Within the listing below, filter for "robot" and copy every matching line.
---- Supplied material
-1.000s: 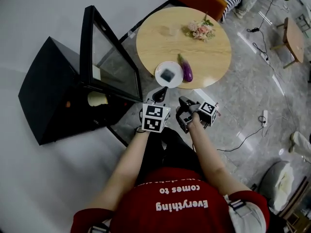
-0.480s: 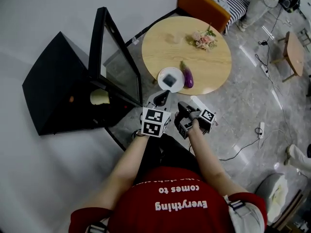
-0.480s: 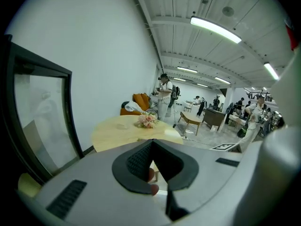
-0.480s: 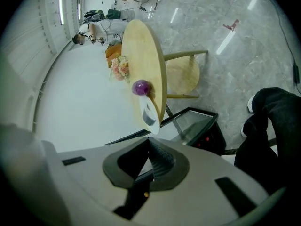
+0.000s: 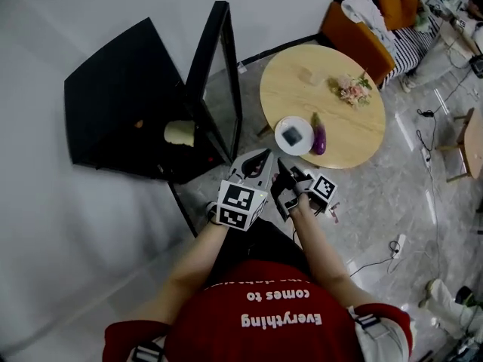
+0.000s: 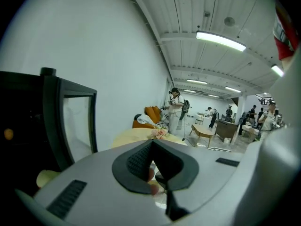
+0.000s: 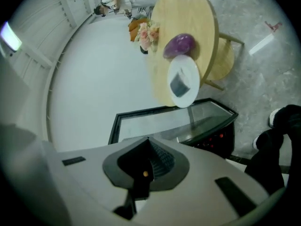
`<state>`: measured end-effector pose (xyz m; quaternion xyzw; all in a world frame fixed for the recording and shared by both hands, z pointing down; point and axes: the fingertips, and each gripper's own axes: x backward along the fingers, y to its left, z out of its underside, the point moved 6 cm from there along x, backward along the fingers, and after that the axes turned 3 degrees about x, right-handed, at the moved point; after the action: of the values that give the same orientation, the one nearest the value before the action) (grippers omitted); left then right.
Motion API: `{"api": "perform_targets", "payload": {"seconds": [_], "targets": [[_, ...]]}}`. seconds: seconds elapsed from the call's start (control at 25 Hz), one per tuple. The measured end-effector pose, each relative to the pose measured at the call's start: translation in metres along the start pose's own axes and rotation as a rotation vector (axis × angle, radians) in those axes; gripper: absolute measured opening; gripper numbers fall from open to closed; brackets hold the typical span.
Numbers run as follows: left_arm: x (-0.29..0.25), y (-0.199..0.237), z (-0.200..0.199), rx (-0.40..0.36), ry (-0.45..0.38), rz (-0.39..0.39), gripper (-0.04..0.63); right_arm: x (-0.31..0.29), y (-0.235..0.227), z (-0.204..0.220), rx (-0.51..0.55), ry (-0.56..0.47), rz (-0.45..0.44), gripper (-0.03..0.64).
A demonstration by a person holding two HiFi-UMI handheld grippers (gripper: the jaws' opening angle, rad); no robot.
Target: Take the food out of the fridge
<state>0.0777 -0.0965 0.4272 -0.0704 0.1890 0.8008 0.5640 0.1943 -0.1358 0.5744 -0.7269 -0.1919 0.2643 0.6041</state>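
Note:
The black fridge (image 5: 124, 104) stands with its glass door (image 5: 219, 81) swung open. Inside lie a pale yellow food item (image 5: 179, 132) and a small orange piece (image 5: 139, 124). My left gripper (image 5: 259, 159) and right gripper (image 5: 284, 170) hover side by side in front of the open door, both shut and empty. In the left gripper view the yellow food (image 6: 47, 177) shows low at the left, past the door frame (image 6: 51, 121). On the round wooden table (image 5: 339, 138) sit a white plate (image 5: 293, 136) and a purple eggplant (image 5: 319, 136).
A bunch of flowers (image 5: 352, 90) lies on the table's far side. An orange sofa (image 5: 358, 40) with clothes stands behind it. Cables run over the grey tiled floor (image 5: 407, 194). People and low tables fill the room's far end (image 6: 221, 124).
Both grippers have risen and drawn nearer the open door, still shut and close together. The head view has swung, so the fridge and table now sit further right.

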Motion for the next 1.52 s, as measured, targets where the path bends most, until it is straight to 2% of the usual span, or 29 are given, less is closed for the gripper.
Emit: {"api": "perform_targets", "payload": {"seconds": [0.12, 0.24, 0.44, 0.72, 0.96, 1.16, 1.24, 1.36, 1.52], "targets": [[0.027, 0.015, -0.004, 0.014, -0.034, -0.067, -0.003, -0.022, 0.009, 0.026, 0.020, 0.099, -0.035, 0.011], [0.056, 0.033, -0.005, 0.045, -0.070, -0.172, -0.003, -0.049, 0.018, 0.052, 0.054, 0.222, -0.062, 0.011], [0.097, 0.060, -0.002, 0.096, -0.095, -0.307, -0.003, -0.082, 0.031, 0.092, 0.080, 0.336, -0.142, 0.011], [0.164, 0.092, 0.019, 0.167, -0.143, -0.531, -0.003, -0.119, 0.031, 0.169, 0.126, 0.567, -0.173, 0.011], [0.200, 0.115, 0.030, 0.210, -0.168, -0.639, -0.003, -0.142, 0.036, 0.218, 0.199, 0.714, -0.208, 0.011], [0.223, 0.138, 0.041, 0.255, -0.189, -0.703, -0.003, -0.165, 0.036, 0.248, 0.257, 0.772, -0.204, 0.011], [0.229, 0.146, 0.045, 0.272, -0.198, -0.718, -0.003, -0.177, 0.041, 0.255, 0.388, 0.771, -0.212, 0.012], [0.237, 0.159, 0.050, 0.290, -0.209, -0.733, -0.003, -0.198, 0.058, 0.268, 0.697, 0.751, -0.226, 0.012], [0.239, 0.176, 0.053, 0.295, -0.220, -0.749, -0.003, -0.224, 0.087, 0.286, 1.024, 0.725, -0.296, 0.012]]}}
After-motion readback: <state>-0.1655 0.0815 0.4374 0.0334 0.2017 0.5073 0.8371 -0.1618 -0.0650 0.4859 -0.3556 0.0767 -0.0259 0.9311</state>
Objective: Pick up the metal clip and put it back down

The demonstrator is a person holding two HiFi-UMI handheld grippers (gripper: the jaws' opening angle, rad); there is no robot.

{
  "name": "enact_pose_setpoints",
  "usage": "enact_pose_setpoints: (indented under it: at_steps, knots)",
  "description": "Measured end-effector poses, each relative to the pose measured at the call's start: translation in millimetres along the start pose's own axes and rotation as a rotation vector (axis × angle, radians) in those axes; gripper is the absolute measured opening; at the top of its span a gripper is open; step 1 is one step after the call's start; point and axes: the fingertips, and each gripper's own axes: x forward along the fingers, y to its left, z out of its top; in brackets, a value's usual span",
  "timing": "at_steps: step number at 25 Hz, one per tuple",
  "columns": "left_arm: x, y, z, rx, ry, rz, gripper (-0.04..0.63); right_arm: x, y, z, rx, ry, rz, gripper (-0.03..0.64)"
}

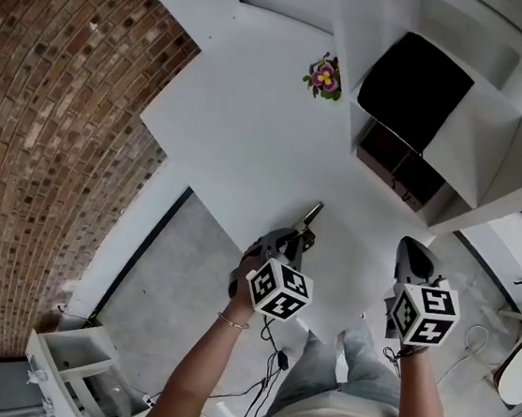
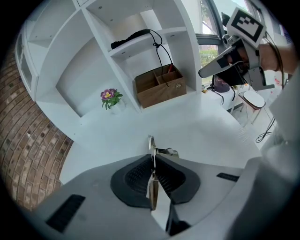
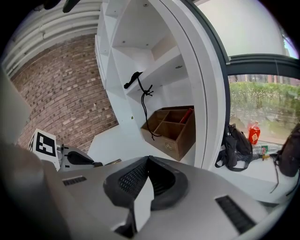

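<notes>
By the left hand-held gripper [image 2: 153, 164], lower centre, the metal clip [image 2: 151, 146] is pinched over the table [image 1: 252, 126]; it is best lowered flat before release. The right hand-held gripper [image 3: 146, 161] is pressed together, empty.

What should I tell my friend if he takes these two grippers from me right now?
Left gripper: fingers shut on the metal clip, whose tip pokes out ahead.
Right gripper: fingers together with nothing in them, held off to the side.
Clip: in the left gripper, over the white table near its front edge. Whether it is lifted clear of the table cannot be told.
Done: the clip is grasped.
Left: set the clip down on the table and open the left fingers.
</notes>
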Motion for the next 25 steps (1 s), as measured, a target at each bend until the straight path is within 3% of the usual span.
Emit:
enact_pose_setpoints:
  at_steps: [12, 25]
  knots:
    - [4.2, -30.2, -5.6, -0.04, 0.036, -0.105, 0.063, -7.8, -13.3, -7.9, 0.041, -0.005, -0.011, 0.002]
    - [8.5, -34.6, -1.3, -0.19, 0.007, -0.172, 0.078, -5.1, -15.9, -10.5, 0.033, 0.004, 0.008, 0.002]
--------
Expected answer >>
A demonstration by a person holding two HiFi-UMI handheld grippers (gripper: the jaws' opening angle, rad); no robot.
The demonstrator is a person holding two HiFi-UMI handheld grippers (gripper: the jaws' opening angle, rad); there is no robot.

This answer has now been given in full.